MailDistiller.com is worth a look for a hosted solution, price is per user though at £2.65 per month each.
 
Our email comes in through Messagelab's and we are happy with the filtering of it.

We are just looking at ways to improve the user side of things, for instance laptop users their archive PST file is on a network share, which will not sync across with Offline files so if they are away from the network will not work, but if the archive was online then would be.

I have used GFI Mail Archiver at one point and that seemed ok, will look at the Enterprise vault

Kimbie
 
Exchange 2010 has the personal archive mailboxes - not sure if that was in 2007? (we skipped that).
It does require a premium cal tho
 
Enterprise Vault as of v8 IIRC has a Virtual Vault which appears to the end user as a PST (It isn't a PST) in Outlook, it can be used offline away from the network too. You can control how much content is cached locally.

We started with KVS Enterprise Vault 5 and we are now on v9.
 
Enterprise Vault as of v8 IIRC has a Virtual Vault which appears to the end user as a PST (It isn't a PST) in Outlook, it can be used offline away from the network too. You can control how much content is cached locally.

We started with KVS Enterprise Vault 5 and we are now on v9.

Yup, you can also use offline vault - which is a godsend for when EV goes down, or users go offline with their laptops.

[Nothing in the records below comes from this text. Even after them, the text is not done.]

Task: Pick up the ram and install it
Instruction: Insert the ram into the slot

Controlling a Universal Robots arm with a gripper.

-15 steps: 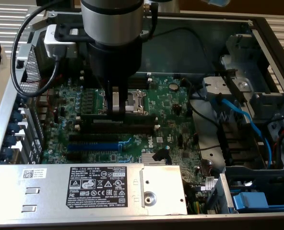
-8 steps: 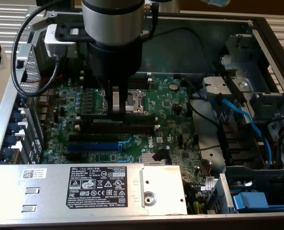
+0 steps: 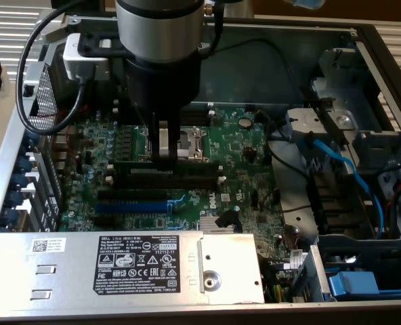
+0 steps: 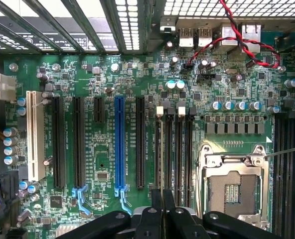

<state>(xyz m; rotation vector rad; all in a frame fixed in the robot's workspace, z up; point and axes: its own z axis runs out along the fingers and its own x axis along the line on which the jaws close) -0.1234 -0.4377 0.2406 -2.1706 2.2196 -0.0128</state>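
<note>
My gripper [image 3: 163,157] reaches down from the arm into the open computer case, over the green motherboard [image 3: 241,145]. Its fingers are shut on the middle of the ram [image 3: 190,164], a long, thin dark stick lying level along the black memory slots [image 3: 187,181]. In the wrist view the two black fingertips of the gripper [image 4: 162,195] are pressed close together directly over the row of narrow black slots with white end clips [image 4: 183,149]. From here I see the stick only edge-on. Whether it is seated in a slot I cannot tell.
The metal CPU socket [image 4: 234,184] lies right beside the slots. A blue slot [image 4: 119,144] and more black slots are on the other side. A grey power supply box [image 3: 136,264] borders the board in front. Blue cables [image 3: 343,169] and drive bays are on the exterior view's right.
</note>
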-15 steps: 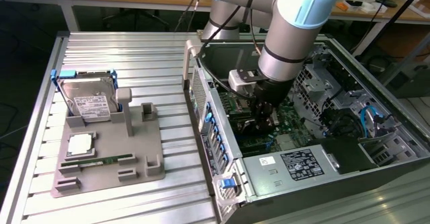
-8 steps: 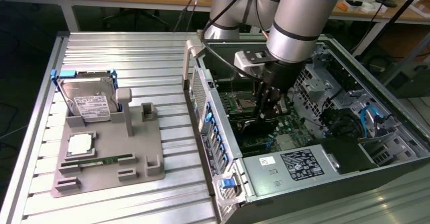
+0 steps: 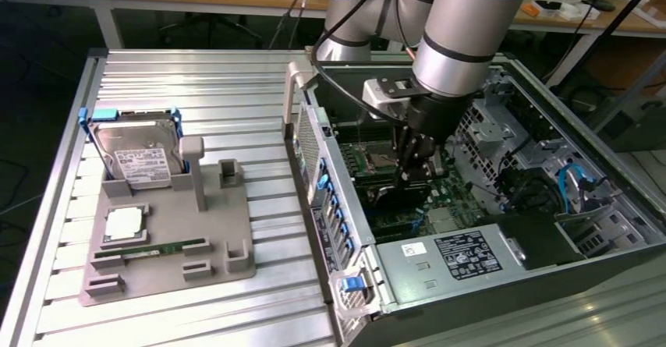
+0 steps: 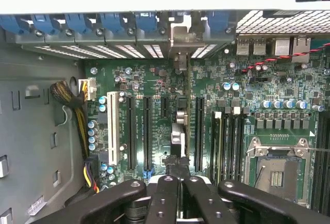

From what I hear EV10 is a much better product than 9 and it's predecesors. We plan on upgrading to 10 in Q2 when we decide to implement FSA.
 
Do not use Autonomy EAS! lol its a nightmare we are now looking to spend a lot of money on a new solution.

+1 for not using EAS - we got rid of it in the end. Support was non-existent.

Mattitude - if you need to extract lots of data from EAS we used a company called TransVault to provide the migration tools for us. Was quite expensive though mind, you pay for data volumes basically.

I would probably go for something hosted like Mimecast if I were you, at least you don't need to fix it if it breaks then, and it's good for redundancy as it's off site.
 
We've deployed 2010 Archive Mailboxes and they work quite well.
The Enterprise CAL was an extra 50% on top of the Standard CAL per user.

This requires at least Outlook 2007 SP2 (SP3?) to function properly.

GFI Mailarchiver is pretty decent in my experience, but it's another database and another system to manage. Users can go in through a web interface to recover deleted emails themselves, saving IT administration.

It depends how simple and integrated you want to make things.
 
We're using Quest Archive Manager. Find support from Quest to be very good and their product is easy to install. I updated to latest version last Sunday and it only took me 30mins. Customers of Archive Manager now also get cut down version of Quest Recovery Manager for Exchange. This allows you search for emails from all sources (live mail server & server with email archive software) and export result to .pst, live mailbox or public folder.

Only other software I considered was Symantec Enterprise Vault but it was more expensive than Quest Archive Manager.